* What the exercise asks: Below is a listing. Gather each line of it that contains "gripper".

* Material provided:
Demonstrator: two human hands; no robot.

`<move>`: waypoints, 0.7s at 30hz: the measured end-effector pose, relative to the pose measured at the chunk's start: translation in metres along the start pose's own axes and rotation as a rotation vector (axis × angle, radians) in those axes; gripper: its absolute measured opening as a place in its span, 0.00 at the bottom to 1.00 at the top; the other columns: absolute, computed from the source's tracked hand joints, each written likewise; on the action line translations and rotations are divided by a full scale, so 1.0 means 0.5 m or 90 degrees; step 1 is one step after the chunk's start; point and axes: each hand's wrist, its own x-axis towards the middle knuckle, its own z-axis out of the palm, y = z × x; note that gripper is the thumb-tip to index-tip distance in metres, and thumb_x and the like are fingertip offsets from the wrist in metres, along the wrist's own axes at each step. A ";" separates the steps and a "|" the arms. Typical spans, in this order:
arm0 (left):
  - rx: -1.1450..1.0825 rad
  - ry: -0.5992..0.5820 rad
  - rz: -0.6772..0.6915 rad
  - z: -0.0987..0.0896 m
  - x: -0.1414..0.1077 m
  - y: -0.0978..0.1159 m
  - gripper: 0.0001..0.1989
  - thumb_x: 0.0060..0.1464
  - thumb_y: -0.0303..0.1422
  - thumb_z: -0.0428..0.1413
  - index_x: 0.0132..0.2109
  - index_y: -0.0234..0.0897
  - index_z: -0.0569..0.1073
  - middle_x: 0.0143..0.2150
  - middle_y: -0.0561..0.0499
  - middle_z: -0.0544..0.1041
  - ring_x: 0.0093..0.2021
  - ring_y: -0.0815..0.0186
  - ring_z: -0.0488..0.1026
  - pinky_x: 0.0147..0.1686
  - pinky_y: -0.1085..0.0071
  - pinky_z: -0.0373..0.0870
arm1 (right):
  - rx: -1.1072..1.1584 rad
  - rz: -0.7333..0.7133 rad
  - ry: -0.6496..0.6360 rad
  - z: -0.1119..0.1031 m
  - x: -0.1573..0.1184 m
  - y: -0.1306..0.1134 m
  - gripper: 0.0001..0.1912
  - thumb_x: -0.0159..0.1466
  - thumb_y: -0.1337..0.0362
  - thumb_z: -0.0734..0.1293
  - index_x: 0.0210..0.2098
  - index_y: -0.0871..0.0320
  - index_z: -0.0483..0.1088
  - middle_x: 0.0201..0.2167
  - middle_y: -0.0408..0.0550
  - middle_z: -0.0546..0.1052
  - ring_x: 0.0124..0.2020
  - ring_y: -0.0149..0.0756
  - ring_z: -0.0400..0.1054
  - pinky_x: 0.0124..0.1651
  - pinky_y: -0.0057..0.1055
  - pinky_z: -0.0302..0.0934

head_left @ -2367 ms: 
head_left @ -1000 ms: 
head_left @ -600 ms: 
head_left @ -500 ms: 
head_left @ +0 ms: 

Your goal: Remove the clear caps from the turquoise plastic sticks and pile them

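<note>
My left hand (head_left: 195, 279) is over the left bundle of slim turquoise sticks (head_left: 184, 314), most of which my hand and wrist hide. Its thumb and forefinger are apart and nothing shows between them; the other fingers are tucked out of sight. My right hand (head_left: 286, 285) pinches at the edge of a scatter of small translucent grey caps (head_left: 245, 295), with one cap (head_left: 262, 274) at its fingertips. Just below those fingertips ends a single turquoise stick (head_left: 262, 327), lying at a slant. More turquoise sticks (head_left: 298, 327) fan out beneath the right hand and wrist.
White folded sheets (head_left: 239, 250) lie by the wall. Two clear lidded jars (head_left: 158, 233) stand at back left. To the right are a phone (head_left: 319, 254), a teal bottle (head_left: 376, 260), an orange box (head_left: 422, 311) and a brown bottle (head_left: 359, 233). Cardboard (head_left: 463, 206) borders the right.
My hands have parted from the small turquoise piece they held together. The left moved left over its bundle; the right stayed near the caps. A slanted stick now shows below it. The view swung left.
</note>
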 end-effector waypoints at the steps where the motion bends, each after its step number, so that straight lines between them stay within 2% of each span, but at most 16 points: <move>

* Written answer:
`<move>`: waypoints, 0.7s at 30hz: the measured end-effector pose, relative to the pose measured at the chunk's start: translation in metres along the start pose's own axes and rotation as a rotation vector (axis × angle, radians) in those axes; gripper: its absolute measured opening as a place in its span, 0.00 at the bottom to 1.00 at the top; the other columns: absolute, computed from the source's tracked hand joints, each written likewise; on the action line translations and rotations are divided by a full scale, so 1.0 means 0.5 m or 90 degrees; step 1 is one step after the chunk's start; point and axes: each hand's wrist, its own x-axis towards the middle knuckle, its own z-axis out of the palm, y = z × x; note that gripper is the thumb-tip to index-tip distance in metres, and thumb_x and the like are fingertip offsets from the wrist in metres, along the wrist's own axes at each step. A ";" separates the steps and a "|" the arms. Typical spans, in this order:
  - gripper: 0.0001..0.1989
  - gripper: 0.0001..0.1912

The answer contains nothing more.